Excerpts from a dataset
☆ ☆ ☆

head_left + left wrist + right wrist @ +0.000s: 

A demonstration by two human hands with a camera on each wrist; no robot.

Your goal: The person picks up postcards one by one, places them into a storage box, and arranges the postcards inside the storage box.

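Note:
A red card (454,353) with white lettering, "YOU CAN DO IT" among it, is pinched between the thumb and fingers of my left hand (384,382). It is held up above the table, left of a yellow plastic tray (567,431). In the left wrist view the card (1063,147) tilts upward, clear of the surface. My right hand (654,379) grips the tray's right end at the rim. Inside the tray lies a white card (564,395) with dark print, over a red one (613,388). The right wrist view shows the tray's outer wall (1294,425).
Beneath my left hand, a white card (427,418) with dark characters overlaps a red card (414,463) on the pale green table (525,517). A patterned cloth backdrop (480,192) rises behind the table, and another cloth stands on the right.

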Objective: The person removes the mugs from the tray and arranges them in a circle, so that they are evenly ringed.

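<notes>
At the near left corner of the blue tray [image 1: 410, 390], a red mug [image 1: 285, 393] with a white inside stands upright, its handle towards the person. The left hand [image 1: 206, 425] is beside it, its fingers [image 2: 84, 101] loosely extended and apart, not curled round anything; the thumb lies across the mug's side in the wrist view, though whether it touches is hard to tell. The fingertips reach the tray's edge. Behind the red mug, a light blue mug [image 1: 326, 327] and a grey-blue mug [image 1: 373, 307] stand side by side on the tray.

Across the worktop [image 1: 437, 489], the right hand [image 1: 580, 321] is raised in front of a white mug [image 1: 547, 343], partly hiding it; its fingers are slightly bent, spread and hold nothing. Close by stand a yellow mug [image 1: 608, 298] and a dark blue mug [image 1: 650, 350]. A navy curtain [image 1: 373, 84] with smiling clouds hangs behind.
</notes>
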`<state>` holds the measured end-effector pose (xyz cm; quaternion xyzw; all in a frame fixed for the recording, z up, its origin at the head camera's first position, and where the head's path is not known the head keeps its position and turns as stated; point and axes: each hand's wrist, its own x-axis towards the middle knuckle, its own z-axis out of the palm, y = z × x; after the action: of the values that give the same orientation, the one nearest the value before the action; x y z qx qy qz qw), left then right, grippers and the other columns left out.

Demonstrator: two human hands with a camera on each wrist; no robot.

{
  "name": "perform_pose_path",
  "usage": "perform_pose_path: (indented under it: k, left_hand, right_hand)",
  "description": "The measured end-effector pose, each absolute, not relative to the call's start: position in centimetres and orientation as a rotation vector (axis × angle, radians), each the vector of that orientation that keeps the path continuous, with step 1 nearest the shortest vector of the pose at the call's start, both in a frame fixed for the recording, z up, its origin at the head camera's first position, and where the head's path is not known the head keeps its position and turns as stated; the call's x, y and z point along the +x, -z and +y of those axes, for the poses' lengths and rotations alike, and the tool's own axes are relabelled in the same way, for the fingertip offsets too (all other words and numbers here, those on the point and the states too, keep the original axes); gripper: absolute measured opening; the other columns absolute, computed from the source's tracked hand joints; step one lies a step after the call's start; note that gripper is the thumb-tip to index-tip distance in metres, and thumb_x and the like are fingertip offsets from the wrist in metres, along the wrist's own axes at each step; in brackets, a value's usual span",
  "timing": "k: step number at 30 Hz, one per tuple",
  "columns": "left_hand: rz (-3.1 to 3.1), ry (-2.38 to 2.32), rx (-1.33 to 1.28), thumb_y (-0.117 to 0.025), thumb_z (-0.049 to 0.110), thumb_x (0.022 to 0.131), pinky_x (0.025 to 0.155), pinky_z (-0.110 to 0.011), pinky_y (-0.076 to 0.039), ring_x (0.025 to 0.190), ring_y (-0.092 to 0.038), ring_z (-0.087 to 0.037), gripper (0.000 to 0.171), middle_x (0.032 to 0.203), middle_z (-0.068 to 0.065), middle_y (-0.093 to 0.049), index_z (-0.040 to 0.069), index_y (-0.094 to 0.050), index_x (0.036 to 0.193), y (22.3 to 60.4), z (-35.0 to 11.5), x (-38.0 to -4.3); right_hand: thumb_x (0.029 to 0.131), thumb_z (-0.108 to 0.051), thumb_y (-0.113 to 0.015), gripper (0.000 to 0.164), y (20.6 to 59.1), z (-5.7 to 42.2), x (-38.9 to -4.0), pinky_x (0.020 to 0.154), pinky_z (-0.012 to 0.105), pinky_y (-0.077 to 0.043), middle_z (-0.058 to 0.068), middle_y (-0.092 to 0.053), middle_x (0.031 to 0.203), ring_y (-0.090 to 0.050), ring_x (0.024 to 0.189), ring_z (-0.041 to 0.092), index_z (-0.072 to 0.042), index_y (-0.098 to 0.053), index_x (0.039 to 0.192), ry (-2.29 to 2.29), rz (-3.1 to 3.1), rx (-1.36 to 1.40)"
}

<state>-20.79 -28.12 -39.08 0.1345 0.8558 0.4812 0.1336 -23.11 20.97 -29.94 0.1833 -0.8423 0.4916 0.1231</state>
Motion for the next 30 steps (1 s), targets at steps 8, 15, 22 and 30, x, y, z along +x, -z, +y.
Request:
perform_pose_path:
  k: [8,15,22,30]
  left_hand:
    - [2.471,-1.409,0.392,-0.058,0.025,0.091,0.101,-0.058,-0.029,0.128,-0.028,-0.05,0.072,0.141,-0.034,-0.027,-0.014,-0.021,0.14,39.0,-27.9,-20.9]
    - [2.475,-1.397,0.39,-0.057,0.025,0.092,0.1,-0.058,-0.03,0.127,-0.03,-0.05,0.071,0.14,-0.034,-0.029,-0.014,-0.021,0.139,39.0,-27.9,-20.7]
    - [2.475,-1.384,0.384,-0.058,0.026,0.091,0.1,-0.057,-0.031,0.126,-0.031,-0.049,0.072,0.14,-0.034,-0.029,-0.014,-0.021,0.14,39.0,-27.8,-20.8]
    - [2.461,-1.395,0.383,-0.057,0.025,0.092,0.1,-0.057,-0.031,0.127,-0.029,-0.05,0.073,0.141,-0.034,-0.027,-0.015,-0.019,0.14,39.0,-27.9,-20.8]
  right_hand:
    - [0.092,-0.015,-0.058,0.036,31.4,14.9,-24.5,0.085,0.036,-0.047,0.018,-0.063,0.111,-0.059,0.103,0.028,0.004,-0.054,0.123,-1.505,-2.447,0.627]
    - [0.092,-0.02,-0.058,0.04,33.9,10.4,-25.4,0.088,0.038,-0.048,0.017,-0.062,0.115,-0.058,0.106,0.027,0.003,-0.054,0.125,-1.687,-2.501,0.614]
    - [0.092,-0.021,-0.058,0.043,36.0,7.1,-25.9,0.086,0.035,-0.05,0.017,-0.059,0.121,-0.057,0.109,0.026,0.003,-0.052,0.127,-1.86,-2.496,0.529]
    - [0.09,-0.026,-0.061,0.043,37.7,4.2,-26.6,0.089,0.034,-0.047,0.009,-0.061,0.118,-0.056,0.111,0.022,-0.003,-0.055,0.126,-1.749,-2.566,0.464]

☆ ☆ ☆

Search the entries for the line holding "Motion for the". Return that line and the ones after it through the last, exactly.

Motion for the next 30 steps (1 s), targets at steps 8, 15, 22 and 30, x, y, z along +x, -z, +y.
Request:
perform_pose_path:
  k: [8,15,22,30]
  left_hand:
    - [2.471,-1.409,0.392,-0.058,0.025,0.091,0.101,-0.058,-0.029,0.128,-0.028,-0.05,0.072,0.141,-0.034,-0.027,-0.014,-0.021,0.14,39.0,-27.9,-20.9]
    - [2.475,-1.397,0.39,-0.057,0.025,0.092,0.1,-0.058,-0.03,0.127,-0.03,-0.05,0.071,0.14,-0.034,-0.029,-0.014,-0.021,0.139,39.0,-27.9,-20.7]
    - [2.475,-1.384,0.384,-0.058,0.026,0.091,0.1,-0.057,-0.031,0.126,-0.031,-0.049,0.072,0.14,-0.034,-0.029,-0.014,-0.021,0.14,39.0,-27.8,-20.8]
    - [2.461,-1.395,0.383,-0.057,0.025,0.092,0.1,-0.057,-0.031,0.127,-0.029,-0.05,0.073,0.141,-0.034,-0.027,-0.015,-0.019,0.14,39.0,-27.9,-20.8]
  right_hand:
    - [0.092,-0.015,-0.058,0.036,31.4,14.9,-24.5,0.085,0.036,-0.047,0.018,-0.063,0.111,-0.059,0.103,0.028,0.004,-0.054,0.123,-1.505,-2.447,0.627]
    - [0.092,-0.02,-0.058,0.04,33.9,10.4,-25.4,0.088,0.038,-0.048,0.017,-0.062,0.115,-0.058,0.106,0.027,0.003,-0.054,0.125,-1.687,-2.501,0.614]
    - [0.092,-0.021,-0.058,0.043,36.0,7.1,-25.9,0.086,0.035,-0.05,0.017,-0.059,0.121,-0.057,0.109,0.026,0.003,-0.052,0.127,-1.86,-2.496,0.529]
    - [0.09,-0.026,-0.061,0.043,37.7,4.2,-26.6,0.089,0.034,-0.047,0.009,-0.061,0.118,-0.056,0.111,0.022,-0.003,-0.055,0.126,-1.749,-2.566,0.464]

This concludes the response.